(Records excerpted from a collection)
——

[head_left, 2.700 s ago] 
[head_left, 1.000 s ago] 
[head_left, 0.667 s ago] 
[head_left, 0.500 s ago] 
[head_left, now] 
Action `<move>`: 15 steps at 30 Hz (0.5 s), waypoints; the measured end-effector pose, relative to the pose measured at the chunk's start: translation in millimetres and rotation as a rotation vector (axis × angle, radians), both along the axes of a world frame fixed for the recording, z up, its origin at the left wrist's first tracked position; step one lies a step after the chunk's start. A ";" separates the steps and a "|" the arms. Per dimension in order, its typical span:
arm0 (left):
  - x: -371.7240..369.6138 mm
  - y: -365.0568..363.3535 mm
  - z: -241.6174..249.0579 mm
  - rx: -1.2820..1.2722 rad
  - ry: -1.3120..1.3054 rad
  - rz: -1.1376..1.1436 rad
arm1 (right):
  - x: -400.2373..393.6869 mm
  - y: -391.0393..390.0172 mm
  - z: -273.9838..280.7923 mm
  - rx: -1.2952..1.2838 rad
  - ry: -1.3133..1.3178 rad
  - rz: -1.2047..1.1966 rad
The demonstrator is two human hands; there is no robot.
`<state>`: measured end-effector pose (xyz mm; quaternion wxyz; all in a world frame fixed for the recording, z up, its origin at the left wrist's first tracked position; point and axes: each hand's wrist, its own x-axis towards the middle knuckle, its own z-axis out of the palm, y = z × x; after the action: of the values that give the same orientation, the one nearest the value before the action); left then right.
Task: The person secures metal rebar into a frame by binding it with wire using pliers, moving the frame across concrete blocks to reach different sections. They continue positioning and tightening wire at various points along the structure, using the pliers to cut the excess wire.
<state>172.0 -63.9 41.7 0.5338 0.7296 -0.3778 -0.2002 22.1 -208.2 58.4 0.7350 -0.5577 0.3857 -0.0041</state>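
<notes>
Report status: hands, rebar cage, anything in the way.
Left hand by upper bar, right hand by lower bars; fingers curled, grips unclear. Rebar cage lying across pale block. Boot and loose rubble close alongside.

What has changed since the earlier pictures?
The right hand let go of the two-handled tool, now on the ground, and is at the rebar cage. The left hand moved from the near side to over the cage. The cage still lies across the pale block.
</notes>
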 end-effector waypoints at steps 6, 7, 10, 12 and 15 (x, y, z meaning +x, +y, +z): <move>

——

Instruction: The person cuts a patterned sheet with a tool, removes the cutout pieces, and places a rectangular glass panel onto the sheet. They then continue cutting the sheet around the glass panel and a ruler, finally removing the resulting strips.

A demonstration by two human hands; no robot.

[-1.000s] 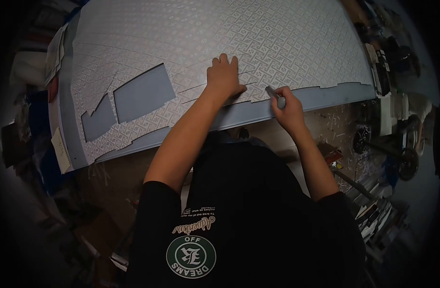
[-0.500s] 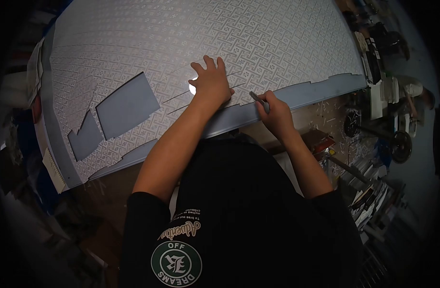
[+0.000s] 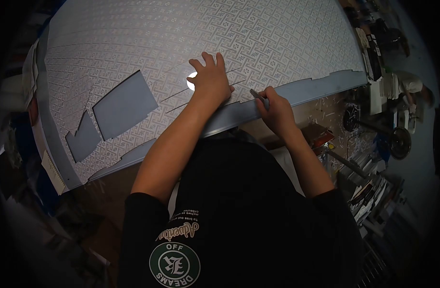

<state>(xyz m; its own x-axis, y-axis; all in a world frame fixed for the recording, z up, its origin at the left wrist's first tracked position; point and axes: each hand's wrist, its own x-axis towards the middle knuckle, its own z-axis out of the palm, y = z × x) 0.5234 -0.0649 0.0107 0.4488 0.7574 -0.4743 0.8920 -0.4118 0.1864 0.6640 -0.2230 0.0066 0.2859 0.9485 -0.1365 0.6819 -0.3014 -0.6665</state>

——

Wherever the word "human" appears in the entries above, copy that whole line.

▶ **Task answer**
The demonstrator is two human hands; there is no robot.
A demonstration by two human hands; no robot.

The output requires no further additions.